• Instructions to follow: Each line of the listing that holds "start" counts once; report how many there are, and nothing more.

• Data provided:
◆ ◆ ◆ ◆ ◆ ◆ ◆

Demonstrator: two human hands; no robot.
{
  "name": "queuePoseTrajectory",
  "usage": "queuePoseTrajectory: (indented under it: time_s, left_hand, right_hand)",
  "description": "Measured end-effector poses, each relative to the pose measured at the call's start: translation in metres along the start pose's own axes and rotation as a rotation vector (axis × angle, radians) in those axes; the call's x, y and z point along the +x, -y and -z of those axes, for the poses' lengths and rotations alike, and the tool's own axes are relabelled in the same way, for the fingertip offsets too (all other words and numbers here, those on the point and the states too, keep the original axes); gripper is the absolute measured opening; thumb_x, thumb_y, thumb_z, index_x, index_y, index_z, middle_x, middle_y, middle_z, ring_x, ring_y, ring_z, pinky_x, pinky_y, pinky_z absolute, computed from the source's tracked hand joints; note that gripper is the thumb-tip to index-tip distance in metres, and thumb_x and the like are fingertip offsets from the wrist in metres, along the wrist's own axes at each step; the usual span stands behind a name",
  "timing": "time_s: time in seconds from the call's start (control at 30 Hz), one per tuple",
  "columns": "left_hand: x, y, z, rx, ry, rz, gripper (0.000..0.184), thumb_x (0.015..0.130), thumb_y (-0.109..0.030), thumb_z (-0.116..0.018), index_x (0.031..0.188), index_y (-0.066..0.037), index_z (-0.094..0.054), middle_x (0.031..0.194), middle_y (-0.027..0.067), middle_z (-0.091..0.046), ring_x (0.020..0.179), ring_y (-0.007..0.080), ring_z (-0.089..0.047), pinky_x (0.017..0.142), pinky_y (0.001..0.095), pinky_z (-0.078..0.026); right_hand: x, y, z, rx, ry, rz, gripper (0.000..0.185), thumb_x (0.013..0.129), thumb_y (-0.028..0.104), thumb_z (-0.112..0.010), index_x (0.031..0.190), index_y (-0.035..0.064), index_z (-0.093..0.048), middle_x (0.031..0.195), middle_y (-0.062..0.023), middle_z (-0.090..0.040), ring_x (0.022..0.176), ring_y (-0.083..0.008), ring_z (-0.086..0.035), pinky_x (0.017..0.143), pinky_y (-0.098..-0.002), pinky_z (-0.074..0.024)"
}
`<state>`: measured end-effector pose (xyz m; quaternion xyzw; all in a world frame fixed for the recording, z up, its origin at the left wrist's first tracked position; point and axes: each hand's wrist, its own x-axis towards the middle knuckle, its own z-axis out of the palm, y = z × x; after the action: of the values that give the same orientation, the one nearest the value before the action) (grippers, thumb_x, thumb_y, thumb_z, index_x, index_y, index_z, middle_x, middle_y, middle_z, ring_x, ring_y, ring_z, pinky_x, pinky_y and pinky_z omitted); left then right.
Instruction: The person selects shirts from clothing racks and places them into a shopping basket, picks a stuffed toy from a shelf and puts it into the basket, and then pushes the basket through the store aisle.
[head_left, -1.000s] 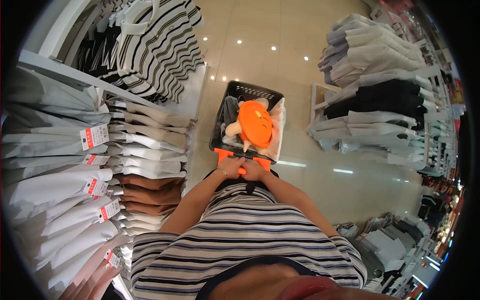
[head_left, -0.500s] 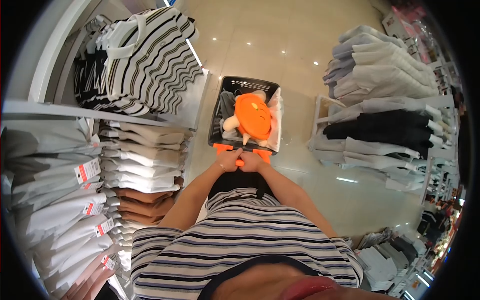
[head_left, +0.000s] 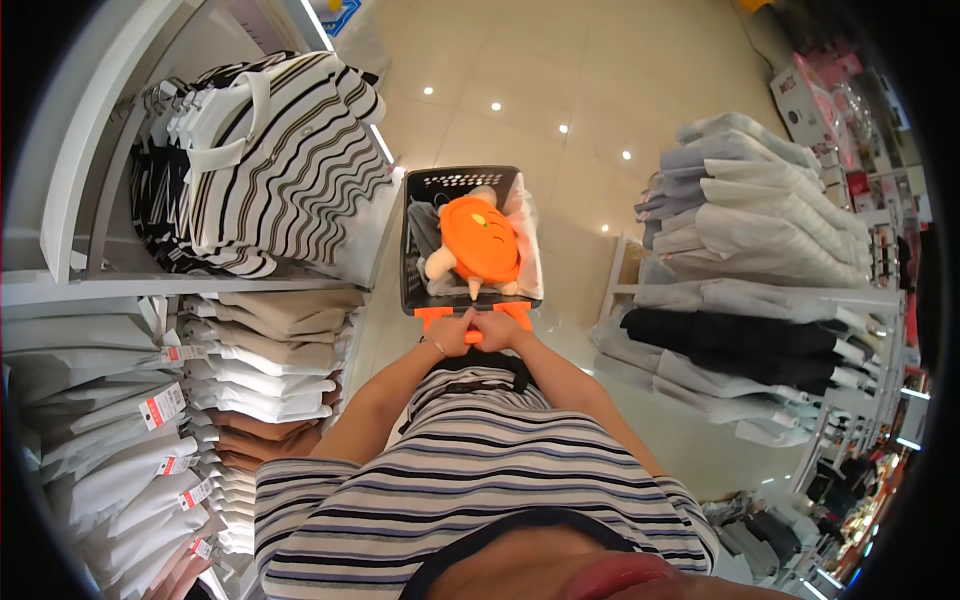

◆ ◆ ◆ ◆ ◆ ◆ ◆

• Written solution: 2